- Parbbatipur Location in West Bengal, India Parbbatipur Parbbatipur (India)
- Coordinates: 23°07′40″N 88°32′39″E﻿ / ﻿23.1278°N 88.5441°E
- Country: India
- State: West Bengal
- District: Nadia
- Elevation: 1.93 m (6.3 ft)

Population (2011)
- • Total: 9,584

Languages
- • Official: Bengali, English
- Time zone: UTC+5:30 (IST)
- Vehicle registration: WB
- Website: wb.gov.in

= Parbbatipur =

Parbbatipur is a census town in Ranaghat I CD Block in Ranaghat subdivision of Nadia district in the Indian state of West Bengal.

==Geography==

===Location===
Parbbatipur is not marked or identified in Google maps. The location shown here is based on the Map of Ranaghat I CD block in the District Census Handbook 2011, Nadia. Payradanga is not identified as a separate inhibited place in 2011 census. It is possibly spread across Ukhil Nara mouza and Parabbatipur census town.

The maps of Ranaghat I and Ranaghat II CD blocks, in the District Census Handbook 2011, Nadia, shows the census towns of Kamgachhi, Raghabpur, Panpara, Aistala, Satigachha, Anulia, Halalpur Krishnapur, Hijuli and Ranaghat (CT) forming a cluster around Ranaghat. Certain other localities such as Nokari, Nasra, Cooper's Camp, Birnagar, Habibpur, Gopalpur and Parbbatipur are also linked with this cluster.

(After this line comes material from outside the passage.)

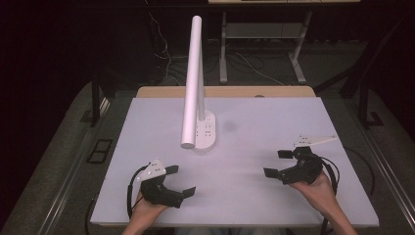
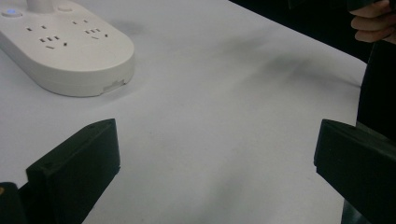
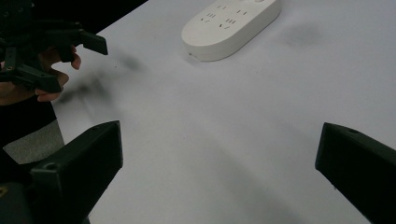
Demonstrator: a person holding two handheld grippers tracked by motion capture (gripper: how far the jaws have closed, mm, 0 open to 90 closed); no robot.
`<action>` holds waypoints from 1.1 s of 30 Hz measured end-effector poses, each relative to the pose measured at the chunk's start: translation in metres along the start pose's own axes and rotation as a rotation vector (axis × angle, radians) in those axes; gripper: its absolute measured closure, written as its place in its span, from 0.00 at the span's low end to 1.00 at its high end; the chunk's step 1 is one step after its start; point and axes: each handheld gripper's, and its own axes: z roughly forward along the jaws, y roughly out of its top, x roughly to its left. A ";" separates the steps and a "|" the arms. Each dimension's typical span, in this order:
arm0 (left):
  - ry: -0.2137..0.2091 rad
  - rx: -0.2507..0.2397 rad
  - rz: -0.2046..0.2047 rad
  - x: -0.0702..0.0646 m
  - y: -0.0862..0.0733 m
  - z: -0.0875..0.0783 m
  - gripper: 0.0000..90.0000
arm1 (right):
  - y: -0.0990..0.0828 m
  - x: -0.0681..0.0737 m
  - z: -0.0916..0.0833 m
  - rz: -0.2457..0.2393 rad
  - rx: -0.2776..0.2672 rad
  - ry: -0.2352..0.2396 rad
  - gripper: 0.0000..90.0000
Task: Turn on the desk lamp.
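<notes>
Both grippers rest low at the near edge of the pale grey worktop [image 1: 254, 147], the left gripper [image 1: 178, 180] and right gripper [image 1: 278, 163] each spread wide and holding nothing, apparently waiting to start. The white oval socket-strip lamp base [image 1: 205, 131] with its tall white tube [image 1: 192, 83] stands mid-worktop, well apart from both. No readable writing or brand shows.

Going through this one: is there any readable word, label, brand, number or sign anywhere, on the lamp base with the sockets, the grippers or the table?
None can be read.
Lamp base: socket slots, one lit blue button and a second round button, no legible print.
Left gripper and right gripper: plain black jaws and grey plates, no lettering visible.
Table: plain white sheet, no marks that read as text.
</notes>
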 end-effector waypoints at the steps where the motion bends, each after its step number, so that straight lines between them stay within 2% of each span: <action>1: 0.000 0.000 0.000 0.000 0.000 0.000 0.00 | 0.002 0.000 0.000 0.000 0.002 0.000 0.00; 18: 0.001 -0.002 -0.004 0.000 0.000 0.000 0.00 | 0.044 -0.004 0.014 -0.053 0.006 -0.015 0.00; 33: 0.020 -0.017 -0.010 0.002 0.001 -0.002 0.00 | 0.072 -0.009 0.041 -0.048 0.016 -0.021 0.01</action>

Nadia district is mostly alluvial plains lying to the east of Hooghly River, locally known as Bhagirathi. The alluvial plains are cut across by such distributaries as Jalangi, Churni and Ichhamati. With these rivers getting silted up, floods are a recurring feature.

===Area overview===
Nadia district is mostly alluvial plains lying to the east of Hooghly River, locally known as Bhagirathi. The alluvial plains are cut across by such distributaries as Jalangi, Churni and Ichhamati. With these rivers getting silted up, floods are a recurring feature. The Ranaghat subdivision has the Bhagirathi on the west, with Purba Bardhaman and Hooghly districts lying across the river. Topographically, Ranaghat subdivision is spread across the Krishnanagar-Santipur Plain, which occupies the central part of the district, and the Ranaghat-Chakdaha Plain, the low-lying area found in the south-eastern part of the district. The Churni separates the two plains. A portion of the east forms the boundary with Bangladesh. The lower portion of the east is covered by a portion of the North 24 Parganas district. The subdivision has achieved reasonably high urbanisation. 41.68% of the population lives in urban areas and 58.32% lives in rural areas.

Note: The map alongside presents some of the notable locations in the subdivision. All places marked in the map are linked in the larger full screen map. All the four subdivisions are presented with maps on the same scale – the size of the maps vary as per the area of the subdivision.

==Demographics==
As per the 2011 Census of India, Parbbatipur had a total population of 9,584, of which 4,855 (51%) were males and 4,729 (49%) were females. Population below 6 years was 699. The total number of literates in Parbattipur was 7,872 (88.60% of the population over 6 years).

The following municipality and census towns were part of Chakdaha Urban Agglomeration in 2011 census: Chakdaha (M), Parbbatipur (CT), Gopalpur (CT), Belgharia (CT), Punglia (CT) and Lalpur (P) (CT).

As of 2001 India census, Parbbatipur had a population of 7833. Males constitute 51% of the population and females 49%. Parbbatipur has an average literacy rate of 77%, higher than the national average of 59.5%: male literacy is 82%, and female literacy is 72%. In Parbbatipur, 9% of the population is under 6 years of age.

==Infrastructure==
According to the District Census Handbook 2011, Nadia, Parbbatipur covered an area of 1.93 km^{2}. Among the civic amenities, it had 8.5 km roads with both open and closed drains, the protected water supply involved BWT, hand pump, tubewell, borewell. It had 2,206 domestic electric connections, 375 road light points. Among the medical facilities, the nearest dispensary/ health centre was 6 km away. Among the educational facilities it had 1 primary school, 1 middle school, 1 secondary school, 1 senior secondary school. It had 1 recognised short-hand typewriting and vocational training institute. Among the social, recreational and cultural facilities it had 2 public libraries, 2 reading rooms. It had branch office of 1 nationalised bank.

== Transport ==
Payradanga railway station, located in the area, is well connected by the local train transport system to the Sealdah-Ranaghat Line.

==Healthcare==
Habibpur (Jadav Dutta) Rural Hospital, with 30 beds at Habibpur, is the major government medical facility in the Ranaghat I CD block.